● **WHAT IS REQUIRED**:
For each line below, check for the word "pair", then state how many lines contain it, with no other output.

Records drawn from a dataset:
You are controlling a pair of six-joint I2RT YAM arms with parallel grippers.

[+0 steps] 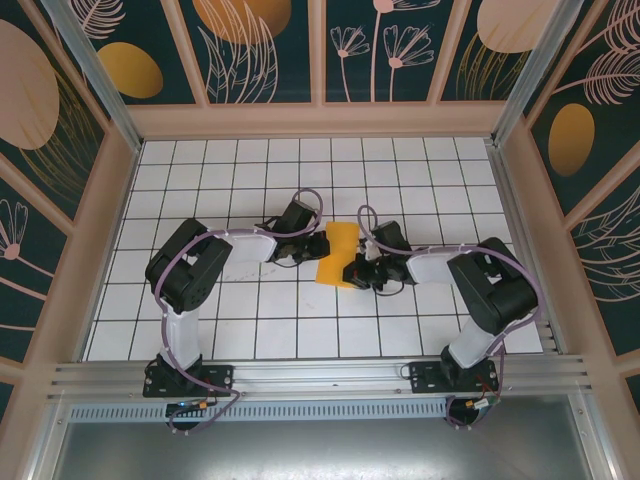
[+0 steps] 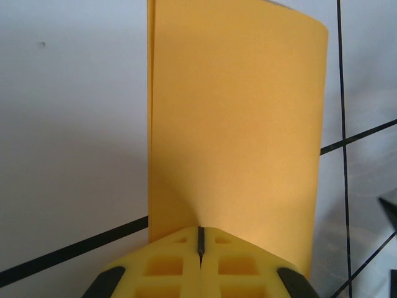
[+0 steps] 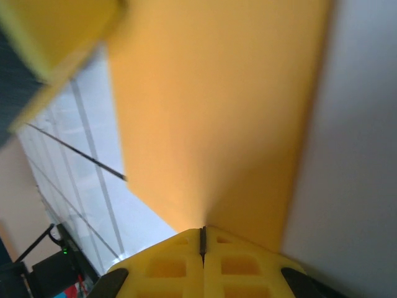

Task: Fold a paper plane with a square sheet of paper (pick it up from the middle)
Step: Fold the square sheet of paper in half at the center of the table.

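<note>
The square sheet of paper (image 1: 332, 270) is orange-yellow and doubled over, with two layers showing at its left edge in the left wrist view. It sits between the two arms at mid-table. My left gripper (image 1: 335, 250) reaches it from the left. Its yellow fingers (image 2: 173, 267) are shut on the sheet's (image 2: 236, 124) near edge, and the sheet runs away from them over the tiles. My right gripper (image 1: 350, 272) comes in from the right. It too is shut (image 3: 202, 239) on an edge of the paper (image 3: 217, 112). No paper plane shape is formed.
The white tiled table (image 1: 250, 330) has a black grid and is walled by patterned panels (image 1: 260, 50) on three sides. A metal rail (image 1: 320, 375) carries both arm bases at the near edge. A blurred yellow finger (image 3: 56, 37) crosses the right wrist view's top left.
</note>
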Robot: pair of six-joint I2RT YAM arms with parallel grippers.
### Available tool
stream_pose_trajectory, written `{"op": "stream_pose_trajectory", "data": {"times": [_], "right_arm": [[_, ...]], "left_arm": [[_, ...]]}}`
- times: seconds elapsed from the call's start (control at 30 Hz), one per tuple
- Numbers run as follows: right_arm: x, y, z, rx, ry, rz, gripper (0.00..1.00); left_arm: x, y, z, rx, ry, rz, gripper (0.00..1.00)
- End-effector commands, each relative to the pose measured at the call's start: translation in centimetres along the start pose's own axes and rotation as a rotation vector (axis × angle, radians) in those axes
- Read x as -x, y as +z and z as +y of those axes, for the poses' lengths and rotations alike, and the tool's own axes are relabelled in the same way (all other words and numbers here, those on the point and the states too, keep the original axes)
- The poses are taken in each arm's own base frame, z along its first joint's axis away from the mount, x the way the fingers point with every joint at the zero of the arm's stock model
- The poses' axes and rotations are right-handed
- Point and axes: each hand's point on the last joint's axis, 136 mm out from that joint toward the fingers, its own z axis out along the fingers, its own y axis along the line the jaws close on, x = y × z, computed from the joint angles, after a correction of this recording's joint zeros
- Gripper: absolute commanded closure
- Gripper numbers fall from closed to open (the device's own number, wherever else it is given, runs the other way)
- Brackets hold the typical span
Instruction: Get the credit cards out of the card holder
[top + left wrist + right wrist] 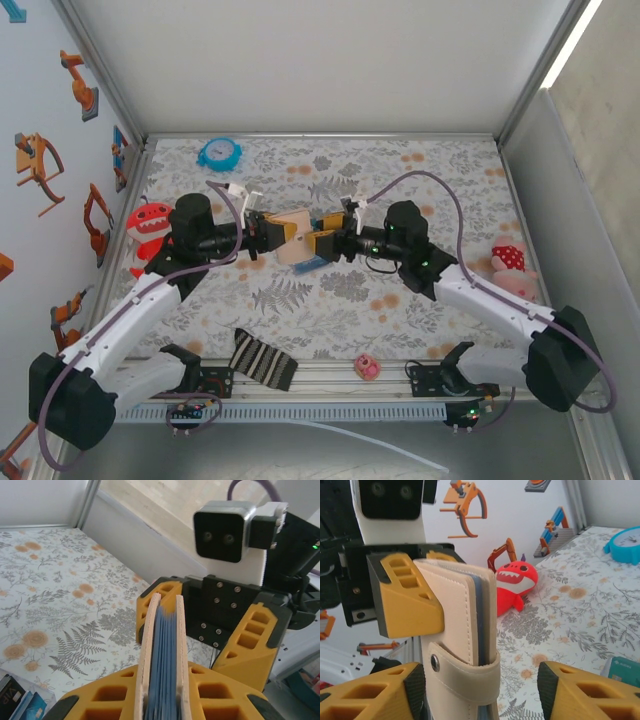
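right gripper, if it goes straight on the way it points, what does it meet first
The right gripper would likely meet the card holder first, pinched by the left gripper just ahead.

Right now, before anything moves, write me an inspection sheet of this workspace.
Surface: floral mat, flat, no spills seen.
Job's things: card holder held off the mat between the arms, blue layers between its tan covers; loose cards lie on the mat.
Clutter: blue clock, red shark toy, pink plush toy, striped cloth, small pink item.
Grippers: left pincer shut on the card holder; right pincer open, its fingers on either side of the holder's strap end.
Cables: purple cables loop along both arms; white cable at the front.
Surroundings: stickered wall on the left.
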Motion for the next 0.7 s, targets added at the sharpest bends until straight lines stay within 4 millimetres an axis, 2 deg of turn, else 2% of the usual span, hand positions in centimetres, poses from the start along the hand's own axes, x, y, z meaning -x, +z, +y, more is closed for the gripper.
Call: {"op": "stream_pose_trajectory", "data": {"times": [0.0, 0.27, 0.33, 0.4, 0.47, 0.5, 0.6, 0.67], "right_arm": [[0.7, 0.6, 1.7, 0.119, -0.002, -0.006, 0.47], [0.2, 1.4, 1.5, 0.152, 0.020, 0.016, 0.59], [0.1, 1.5, 1.5, 0.150, 0.020, 0.017, 0.69], [0.2, 1.4, 1.4, 0.139, 0.017, 0.015, 0.85], [0.3, 1.2, 1.3, 0.122, 0.009, 0.009, 0.97], [0.3, 1.1, 1.1, 0.104, 0.006, 0.006, 1.00], [0.4, 0.6, 0.4, 0.048, -0.001, -0.009, 1.00], [0.6, 0.3, 0.1, 0.016, -0.007, -0.024, 1.00]], "left_arm": [[0.9, 0.1, -1.2, -0.069, 0.023, -0.030, 0.89], [1.5, 0.8, -0.6, -0.087, -0.028, -0.062, 0.89], [1.6, 1.0, -0.4, -0.088, -0.039, -0.064, 0.89], [1.6, 1.2, -0.1, -0.088, -0.052, -0.063, 0.87], [1.6, 1.3, 0.1, -0.086, -0.060, -0.062, 0.80], [1.6, 1.4, 0.1, -0.086, -0.063, -0.061, 0.74], [1.5, 1.4, 0.3, -0.081, -0.072, -0.059, 0.58], [1.2, 1.4, 0.4, -0.075, -0.084, -0.051, 0.43]]}}
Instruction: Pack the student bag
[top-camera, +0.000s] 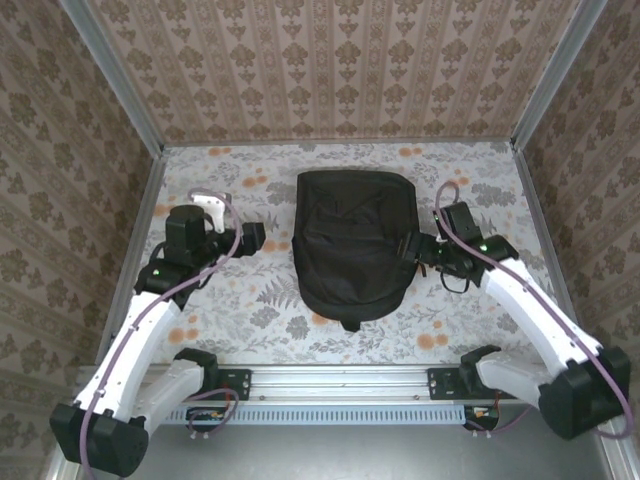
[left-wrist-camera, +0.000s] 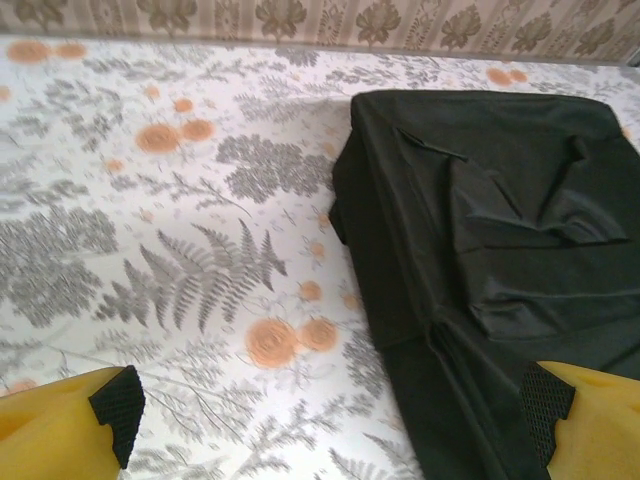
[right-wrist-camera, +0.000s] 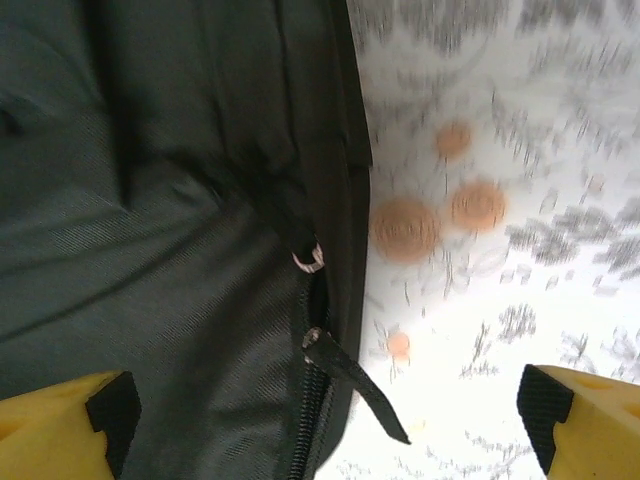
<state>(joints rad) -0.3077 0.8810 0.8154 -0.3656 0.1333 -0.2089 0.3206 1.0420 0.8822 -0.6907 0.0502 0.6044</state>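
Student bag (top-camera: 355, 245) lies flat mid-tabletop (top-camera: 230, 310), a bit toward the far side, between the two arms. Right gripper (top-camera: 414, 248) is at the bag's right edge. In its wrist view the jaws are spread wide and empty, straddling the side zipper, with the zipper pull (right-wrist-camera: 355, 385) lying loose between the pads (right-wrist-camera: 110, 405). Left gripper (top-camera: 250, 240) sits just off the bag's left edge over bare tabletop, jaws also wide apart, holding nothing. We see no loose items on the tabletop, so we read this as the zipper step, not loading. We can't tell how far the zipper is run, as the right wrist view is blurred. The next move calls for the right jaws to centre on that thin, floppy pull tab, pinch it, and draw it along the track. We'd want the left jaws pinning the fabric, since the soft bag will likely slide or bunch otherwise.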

● **OUTPUT FOR THIS TASK**:
2